As the garlic, onions, and carrots began to cut the earth with their green, I watched with excitement waiting for the crop. Days went by, busyness happened and my garden grew neglected, very neglected. My husband would urge me to get in there and pluck the masses of weeds that were taking over my neat little rows of yum but I always seemed to find other things to do to fill my time.
The more I looked at my overgrown weed bed the more I desired to stay away from it. I detest weeding. It would be too much work. I could not pick out which piece of green was produce or weed. The weeds soon grew taller than the produce. Once I put my mind to cleaning my garden I had a hard time discerning what was carrot top and what I should pull out by the root. The quality of produce was actually affected due to the lack of care I put into my garden. The veggies were small, and though very tasty, did not satisfy for long.
Consider the contrast in a well kept garden. It is never difficult to pick out what is produce. The crop is of great quality, supplying and sustaining for long after its harvested.

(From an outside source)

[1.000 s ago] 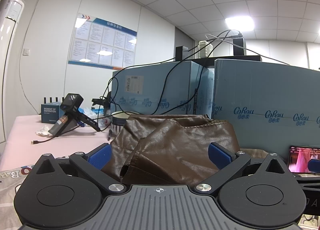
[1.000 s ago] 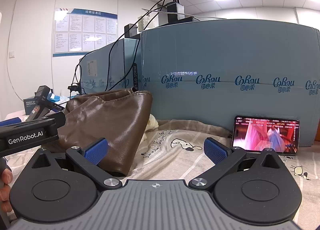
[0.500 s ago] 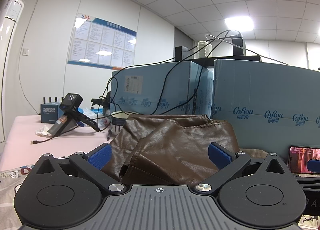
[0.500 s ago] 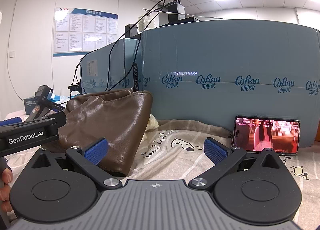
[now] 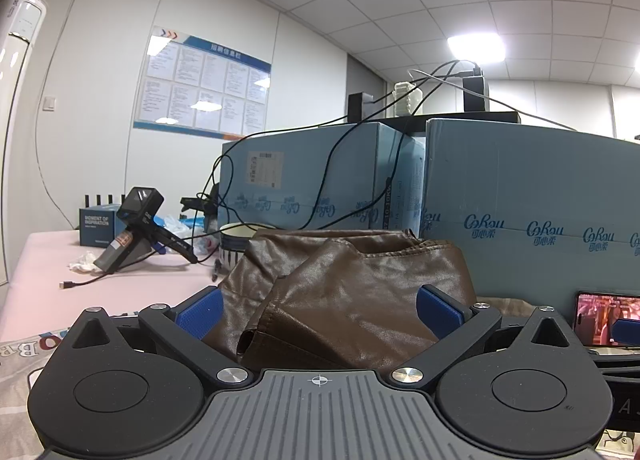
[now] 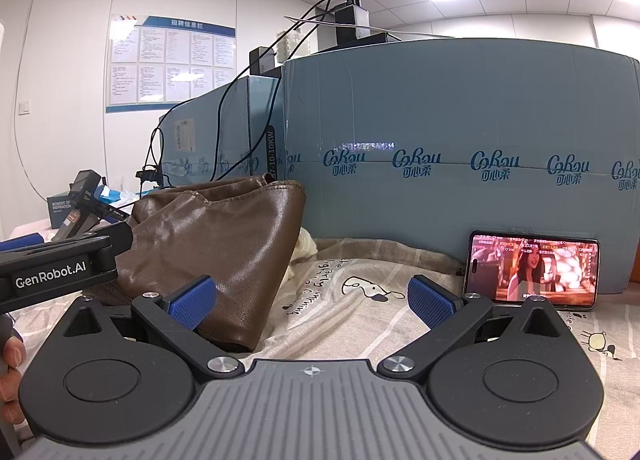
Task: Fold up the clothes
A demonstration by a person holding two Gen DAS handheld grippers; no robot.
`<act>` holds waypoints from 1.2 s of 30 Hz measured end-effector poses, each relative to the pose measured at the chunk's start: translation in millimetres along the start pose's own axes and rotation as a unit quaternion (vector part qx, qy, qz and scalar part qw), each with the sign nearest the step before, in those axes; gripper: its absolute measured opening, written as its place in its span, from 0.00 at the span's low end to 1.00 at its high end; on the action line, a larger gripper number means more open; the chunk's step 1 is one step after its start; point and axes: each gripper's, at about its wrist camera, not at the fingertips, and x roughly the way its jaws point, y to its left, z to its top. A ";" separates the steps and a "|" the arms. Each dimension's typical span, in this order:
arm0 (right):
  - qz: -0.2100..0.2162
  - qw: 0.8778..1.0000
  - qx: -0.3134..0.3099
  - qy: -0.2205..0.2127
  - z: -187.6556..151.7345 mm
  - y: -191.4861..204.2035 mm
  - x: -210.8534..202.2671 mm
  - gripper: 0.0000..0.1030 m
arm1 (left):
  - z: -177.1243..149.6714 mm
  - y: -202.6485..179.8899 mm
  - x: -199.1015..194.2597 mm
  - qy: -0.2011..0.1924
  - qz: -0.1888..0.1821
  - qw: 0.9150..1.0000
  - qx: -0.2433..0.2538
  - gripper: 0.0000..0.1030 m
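leather garment (image 5: 360, 292): glossy brown | gripper pads (image 6: 192, 302): blue | sheet (image 6: 360, 312) ahead: beige, cartoon print | boxes (image 6: 460, 132) beyond: light blue, dark-blue logos

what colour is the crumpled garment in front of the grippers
Brown, with a glossy leather-like sheen. The garment shows best in the right wrist view.

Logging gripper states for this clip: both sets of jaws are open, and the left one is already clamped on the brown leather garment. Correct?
Not quite. The left gripper is not clamped: in the left wrist view its jaws stand wide apart with the brown leather garment lying between and beyond them, ungripped. The right gripper is open too, as you logged.
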 end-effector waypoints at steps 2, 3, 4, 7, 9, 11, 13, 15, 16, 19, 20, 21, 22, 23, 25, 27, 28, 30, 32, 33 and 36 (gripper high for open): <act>0.000 1.000 0.000 0.000 -0.1 0.2 0.0 1.00 | -0.3 0.4 -0.9 0.000 0.000 1.000 0.000 1.00; 0.000 1.000 0.000 0.000 -0.1 0.3 0.0 1.00 | -0.4 0.4 -1.3 0.000 0.000 1.000 0.000 1.00; 0.000 1.000 0.000 0.000 -0.1 0.3 0.0 1.00 | -0.4 0.5 -1.4 0.000 0.000 1.000 0.000 1.00; 0.000 1.000 0.000 0.000 0.0 0.1 -0.1 1.00 | -0.3 0.6 -1.6 0.000 0.000 1.000 0.000 1.00; 0.000 1.000 0.000 0.000 0.0 0.2 0.1 1.00 | -0.4 0.7 -2.0 0.000 0.000 1.000 0.000 1.00; 0.000 1.000 0.000 0.000 -0.1 0.2 0.1 1.00 | -0.4 0.5 -1.9 0.000 0.000 1.000 0.000 1.00; 0.000 1.000 0.000 0.000 -0.1 0.2 0.2 1.00 | -0.5 0.5 -1.7 0.000 -0.001 1.000 0.000 1.00; 0.000 1.000 0.000 0.000 0.0 0.1 0.3 1.00 | -0.5 0.7 -1.6 0.000 -0.001 1.000 0.000 1.00; 0.000 1.000 0.000 0.001 0.1 0.1 0.4 1.00 | -0.6 0.7 -1.6 0.000 -0.001 1.000 0.000 1.00; 0.000 1.000 0.001 0.001 -0.1 -0.4 0.3 1.00 | -0.9 1.0 -2.1 0.000 -0.001 1.000 0.000 1.00; 0.000 1.000 0.001 0.002 -0.1 -0.5 0.3 1.00 | -0.9 1.1 -2.1 0.000 -0.002 1.000 -0.001 1.00; 0.000 1.000 0.001 0.002 -0.1 -0.7 0.5 1.00 | -0.8 1.1 -2.1 0.000 -0.003 1.000 -0.001 1.00; 0.000 1.000 0.001 0.003 -0.2 -0.8 0.5 1.00 | -0.8 0.8 -2.1 -0.001 -0.004 1.000 -0.001 1.00; 0.000 1.000 0.001 0.003 -0.2 -0.8 0.6 1.00 | -0.8 0.7 -2.0 -0.001 -0.005 1.000 -0.001 1.00; 0.001 1.000 0.002 0.004 -0.1 -1.0 1.1 1.00 | -0.5 1.1 -1.4 0.000 -0.006 1.000 -0.002 1.00; 0.001 1.000 0.002 0.004 -0.1 -1.2 1.5 1.00 | -0.3 1.4 -1.1 0.001 -0.008 1.000 -0.003 1.00; 0.001 1.000 0.002 0.004 -0.1 -1.3 1.7 1.00 | -0.3 1.5 -1.0 0.001 -0.009 1.000 -0.004 1.00; 0.001 1.000 0.002 0.005 -0.2 -1.3 1.9 1.00 | -0.2 1.6 -0.4 0.002 -0.009 1.000 -0.005 1.00; 0.001 1.000 0.002 0.006 -0.1 -1.4 2.1 1.00 | -0.4 2.0 -0.6 0.002 -0.009 1.000 -0.005 1.00; 0.001 1.000 0.002 0.006 0.0 -1.5 2.2 1.00 | -0.5 2.2 -0.6 0.002 -0.009 1.000 -0.006 1.00; 0.001 1.000 0.003 0.006 0.0 -1.5 2.1 1.00 | -0.7 2.2 -0.8 0.002 -0.008 1.000 -0.006 1.00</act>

This is much like our relationship with Christ. If it is not a priority, if we are not intentional daily, the neat perfect rows of His Promises that fill our garden heart start to fade from sight (or thought) as the weeds of worldliness grow. Without proper care, the weeds will overtake the garden, choking out the promises that have been planted carefully there. The promises become hard to find, affecting our prayer life, our responses to adversity or trial, and to one another. If we take care of our relationship with Christ with intention, the weeds don’t have a chance to choke out the promises. The promises are easily drawn upon for every season of need, supplying and sustaining in prayer, in adversity or trial and in our daily relationships with one another.